_EXERCISE OBJECTIVE_: From the first line to the last, set down the material exactly and drop every picture.

_DATASET EXTRACT_:
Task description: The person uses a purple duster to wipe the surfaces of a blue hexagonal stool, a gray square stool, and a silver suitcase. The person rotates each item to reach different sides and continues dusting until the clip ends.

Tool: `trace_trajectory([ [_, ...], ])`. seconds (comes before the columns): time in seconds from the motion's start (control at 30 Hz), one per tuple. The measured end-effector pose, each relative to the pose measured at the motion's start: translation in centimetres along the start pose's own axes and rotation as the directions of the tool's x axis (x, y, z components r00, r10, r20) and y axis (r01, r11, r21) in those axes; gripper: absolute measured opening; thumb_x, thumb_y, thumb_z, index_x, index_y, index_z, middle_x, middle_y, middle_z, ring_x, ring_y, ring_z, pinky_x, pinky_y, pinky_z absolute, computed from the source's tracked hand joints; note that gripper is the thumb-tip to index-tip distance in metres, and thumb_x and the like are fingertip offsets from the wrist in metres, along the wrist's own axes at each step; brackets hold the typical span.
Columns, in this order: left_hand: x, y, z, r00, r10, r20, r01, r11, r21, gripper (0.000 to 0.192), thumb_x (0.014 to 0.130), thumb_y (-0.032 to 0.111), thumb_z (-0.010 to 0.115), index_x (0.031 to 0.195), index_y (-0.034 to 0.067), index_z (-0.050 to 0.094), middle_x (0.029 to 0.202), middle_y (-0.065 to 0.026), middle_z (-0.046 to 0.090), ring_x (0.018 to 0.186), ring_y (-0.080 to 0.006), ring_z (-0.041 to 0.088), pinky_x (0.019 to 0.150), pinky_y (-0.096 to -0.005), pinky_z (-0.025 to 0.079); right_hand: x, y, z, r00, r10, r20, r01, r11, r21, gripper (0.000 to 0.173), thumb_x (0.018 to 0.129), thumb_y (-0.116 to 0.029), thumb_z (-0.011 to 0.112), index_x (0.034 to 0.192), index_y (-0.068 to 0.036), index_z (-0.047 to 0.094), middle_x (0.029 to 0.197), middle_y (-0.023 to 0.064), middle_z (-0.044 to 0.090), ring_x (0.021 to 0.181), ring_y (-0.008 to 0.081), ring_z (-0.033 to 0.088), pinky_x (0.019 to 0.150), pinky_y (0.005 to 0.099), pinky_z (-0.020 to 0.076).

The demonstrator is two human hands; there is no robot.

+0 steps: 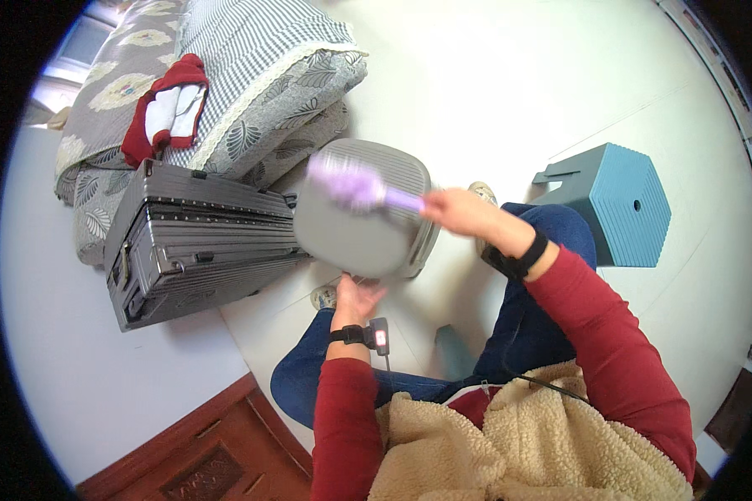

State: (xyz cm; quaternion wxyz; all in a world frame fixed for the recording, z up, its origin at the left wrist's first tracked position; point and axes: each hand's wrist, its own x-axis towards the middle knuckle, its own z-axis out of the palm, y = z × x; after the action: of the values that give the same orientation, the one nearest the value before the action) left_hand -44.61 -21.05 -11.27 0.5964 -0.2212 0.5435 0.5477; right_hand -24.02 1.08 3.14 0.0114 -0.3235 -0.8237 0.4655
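Note:
Before me stands a grey plastic stool (357,238) with a smooth flat face and ribbed sides. My right hand (454,213) grips the handle of a purple fluffy duster (351,181), whose head is blurred over the stool. My left hand (356,297) is at the stool's near edge, palm up with fingers apart; its fingertips are partly hidden, so whether they bear on the stool I cannot tell.
A dark grey ribbed suitcase (207,250) stands left of the stool. Behind it, a bed with patterned covers (269,69) holds a red and white garment (175,113). A blue-grey plastic stool (630,206) lies to the right. A wooden door (225,451) is at lower left.

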Motion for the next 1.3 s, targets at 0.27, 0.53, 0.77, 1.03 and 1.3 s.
trace_trajectory([
  [0.27, -3.3, 2.1, -0.2, 0.988, 0.124, 0.09, -0.126, 0.992, 0.024, 0.099, 0.092, 0.074, 0.032, 0.153, 0.0, 0.005, 0.158, -0.0218, 0.015, 0.144, -0.0391, 0.022, 0.112, -0.0609, 0.023, -7.4, -0.2, 2.8, 0.953, 0.106, -0.285, -0.084, 0.993, 0.089, 0.036, 0.095, -0.03, 0.056, 0.126, -0.012, 0.063, 0.084, 0.0152, 0.069, 0.077, 0.0286, 0.067, 0.073, 0.04, 0.0532],
  [0.53, -3.1, 2.0, -0.6, 0.979, 0.163, 0.12, -0.153, 0.984, -0.091, 0.107, 0.083, 0.076, 0.05, 0.155, 0.008, 0.009, 0.158, -0.0208, 0.015, 0.146, -0.0364, 0.017, 0.115, -0.0597, 0.013, -9.8, -1.0, 4.1, 0.974, 0.158, -0.161, -0.141, 0.984, 0.108, 0.036, 0.093, -0.025, 0.059, 0.128, -0.014, 0.063, 0.082, 0.0125, 0.068, 0.073, 0.0207, 0.064, 0.073, 0.034, 0.0516],
  [0.77, -1.2, 1.4, -1.4, 0.945, 0.271, 0.181, -0.251, 0.96, -0.124, 0.105, 0.083, 0.073, 0.056, 0.152, 0.004, 0.018, 0.152, -0.0162, 0.03, 0.138, -0.0331, 0.033, 0.111, -0.0539, 0.027, -10.5, -2.2, 5.9, 0.986, 0.155, 0.059, -0.16, 0.984, 0.076, 0.036, 0.094, -0.02, 0.057, 0.13, -0.012, 0.061, 0.076, 0.0127, 0.064, 0.068, 0.0163, 0.058, 0.067, 0.0334, 0.0492],
  [1.03, 0.3, 1.6, -2.2, 0.947, 0.272, 0.172, -0.231, 0.947, -0.224, 0.117, 0.065, 0.071, 0.076, 0.148, 0.004, 0.026, 0.134, -0.0123, 0.04, 0.122, -0.0296, 0.04, 0.112, -0.0474, 0.023, -10.4, -4.3, 6.5, 0.941, 0.328, 0.088, -0.339, 0.922, 0.187, 0.037, 0.097, -0.019, 0.056, 0.131, -0.005, 0.059, 0.076, 0.0034, 0.061, 0.067, 0.0117, 0.056, 0.062, 0.028, 0.0464],
  [1.3, 0.8, 1.2, -1.6, 0.972, 0.236, 0.018, -0.227, 0.951, -0.208, 0.086, 0.062, 0.07, 0.079, 0.119, 0.011, 0.052, 0.105, -0.0049, 0.045, 0.09, -0.0183, 0.04, 0.091, -0.0379, 0.033, -10.0, -5.2, 5.9, 0.964, 0.266, -0.006, -0.264, 0.959, 0.105, 0.034, 0.096, -0.017, 0.057, 0.127, -0.003, 0.061, 0.08, 0.0051, 0.064, 0.074, 0.0129, 0.058, 0.069, 0.0275, 0.0487],
])
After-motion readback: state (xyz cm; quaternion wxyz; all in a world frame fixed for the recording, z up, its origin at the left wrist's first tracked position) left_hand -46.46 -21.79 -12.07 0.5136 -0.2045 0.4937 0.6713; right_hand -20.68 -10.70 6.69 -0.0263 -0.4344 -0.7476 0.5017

_RESULT OF THE TASK_:
Task description: The person uses a purple duster to wipe the surfaces of a blue hexagonal stool, a gray square stool, and a silver suitcase. The person rotates each item to reach different sides and continues dusting until the clip ends.

Tool: `trace_trajectory([ [_, ...], ])`. seconds (comes before the columns): time in seconds from the motion's start (control at 30 Hz), one per tuple. The measured end-effector pose, each relative to the pose measured at the motion's start: translation in centimetres along the start pose's own axes and rotation as the directions of the tool's x axis (x, y, z components r00, r10, r20) and y axis (r01, r11, r21) in those axes; gripper: absolute measured opening; thumb_x, thumb_y, thumb_z, index_x, index_y, index_z, middle_x, middle_y, middle_z, ring_x, ring_y, ring_z, pinky_x, pinky_y, pinky_z absolute, computed from the source's tracked hand joints; note that gripper is the thumb-tip to index-tip distance in metres, and thumb_x and the like are fingertip offsets from the wrist in metres, along the wrist's own axes at each step; brackets hold the typical span.
Columns, in this order: left_hand: x, y, z, r00, r10, r20, r01, r11, r21, gripper (0.000 to 0.192), thumb_x (0.014 to 0.130), thumb_y (-0.032 to 0.111), thumb_z (-0.010 to 0.115), index_x (0.031 to 0.195), index_y (-0.034 to 0.067), index_z (-0.050 to 0.094), middle_x (0.029 to 0.202), middle_y (-0.065 to 0.026), middle_z (-0.046 to 0.090), ring_x (0.018 to 0.186), ring_y (-0.080 to 0.006), ring_z (-0.041 to 0.088), pinky_x (0.019 to 0.150), pinky_y (-0.096 to -0.005), pinky_z (-0.025 to 0.079); right_hand: x, y, z, r00, r10, r20, r01, r11, r21, gripper (0.000 to 0.173), thumb_x (0.018 to 0.129), thumb_y (-0.116 to 0.029), thumb_z (-0.011 to 0.112), index_x (0.034 to 0.192), index_y (-0.068 to 0.036), index_z (-0.047 to 0.094), middle_x (0.029 to 0.197), middle_y (-0.023 to 0.064), middle_z (-0.044 to 0.090), ring_x (0.021 to 0.181), ring_y (-0.008 to 0.081), ring_z (-0.033 to 0.088), pinky_x (0.019 to 0.150), pinky_y (0.005 to 0.099), pinky_z (-0.020 to 0.076).

The demonstrator is two human hands; there is no robot.

+0 steps: 

State: (xyz cm; quaternion wxyz; all in a world frame fixed for the recording, z up, its origin at the left wrist's first tracked position; point and axes: each hand's wrist, its own x-axis towards the middle knuckle, its own z-axis out of the palm, y = z × x; after the action: of the values that give the same orientation, the one nearest the value before the action) left_hand -44.61 -21.05 -11.27 0.5964 -0.2212 0.5435 0.5477; right_hand -24.02 1.08 3.14 0.0114 -0.3235 -0.8237 0.4655
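Note:
Before me stands a grey plastic stool (357,238) with a smooth flat face and ribbed sides. My right hand (454,213) grips the handle of a purple fluffy duster (351,181), whose head is blurred over the stool. My left hand (356,297) is at the stool's near edge, palm up with fingers apart; its fingertips are partly hidden, so whether they bear on the stool I cannot tell.
A dark grey ribbed suitcase (207,250) stands left of the stool. Behind it, a bed with patterned covers (269,69) holds a red and white garment (175,113). A blue-grey plastic stool (630,206) lies to the right. A wooden door (225,451) is at lower left.
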
Motion for the next 1.3 s, targets at 0.27, 0.53, 0.77, 1.03 and 1.3 s.
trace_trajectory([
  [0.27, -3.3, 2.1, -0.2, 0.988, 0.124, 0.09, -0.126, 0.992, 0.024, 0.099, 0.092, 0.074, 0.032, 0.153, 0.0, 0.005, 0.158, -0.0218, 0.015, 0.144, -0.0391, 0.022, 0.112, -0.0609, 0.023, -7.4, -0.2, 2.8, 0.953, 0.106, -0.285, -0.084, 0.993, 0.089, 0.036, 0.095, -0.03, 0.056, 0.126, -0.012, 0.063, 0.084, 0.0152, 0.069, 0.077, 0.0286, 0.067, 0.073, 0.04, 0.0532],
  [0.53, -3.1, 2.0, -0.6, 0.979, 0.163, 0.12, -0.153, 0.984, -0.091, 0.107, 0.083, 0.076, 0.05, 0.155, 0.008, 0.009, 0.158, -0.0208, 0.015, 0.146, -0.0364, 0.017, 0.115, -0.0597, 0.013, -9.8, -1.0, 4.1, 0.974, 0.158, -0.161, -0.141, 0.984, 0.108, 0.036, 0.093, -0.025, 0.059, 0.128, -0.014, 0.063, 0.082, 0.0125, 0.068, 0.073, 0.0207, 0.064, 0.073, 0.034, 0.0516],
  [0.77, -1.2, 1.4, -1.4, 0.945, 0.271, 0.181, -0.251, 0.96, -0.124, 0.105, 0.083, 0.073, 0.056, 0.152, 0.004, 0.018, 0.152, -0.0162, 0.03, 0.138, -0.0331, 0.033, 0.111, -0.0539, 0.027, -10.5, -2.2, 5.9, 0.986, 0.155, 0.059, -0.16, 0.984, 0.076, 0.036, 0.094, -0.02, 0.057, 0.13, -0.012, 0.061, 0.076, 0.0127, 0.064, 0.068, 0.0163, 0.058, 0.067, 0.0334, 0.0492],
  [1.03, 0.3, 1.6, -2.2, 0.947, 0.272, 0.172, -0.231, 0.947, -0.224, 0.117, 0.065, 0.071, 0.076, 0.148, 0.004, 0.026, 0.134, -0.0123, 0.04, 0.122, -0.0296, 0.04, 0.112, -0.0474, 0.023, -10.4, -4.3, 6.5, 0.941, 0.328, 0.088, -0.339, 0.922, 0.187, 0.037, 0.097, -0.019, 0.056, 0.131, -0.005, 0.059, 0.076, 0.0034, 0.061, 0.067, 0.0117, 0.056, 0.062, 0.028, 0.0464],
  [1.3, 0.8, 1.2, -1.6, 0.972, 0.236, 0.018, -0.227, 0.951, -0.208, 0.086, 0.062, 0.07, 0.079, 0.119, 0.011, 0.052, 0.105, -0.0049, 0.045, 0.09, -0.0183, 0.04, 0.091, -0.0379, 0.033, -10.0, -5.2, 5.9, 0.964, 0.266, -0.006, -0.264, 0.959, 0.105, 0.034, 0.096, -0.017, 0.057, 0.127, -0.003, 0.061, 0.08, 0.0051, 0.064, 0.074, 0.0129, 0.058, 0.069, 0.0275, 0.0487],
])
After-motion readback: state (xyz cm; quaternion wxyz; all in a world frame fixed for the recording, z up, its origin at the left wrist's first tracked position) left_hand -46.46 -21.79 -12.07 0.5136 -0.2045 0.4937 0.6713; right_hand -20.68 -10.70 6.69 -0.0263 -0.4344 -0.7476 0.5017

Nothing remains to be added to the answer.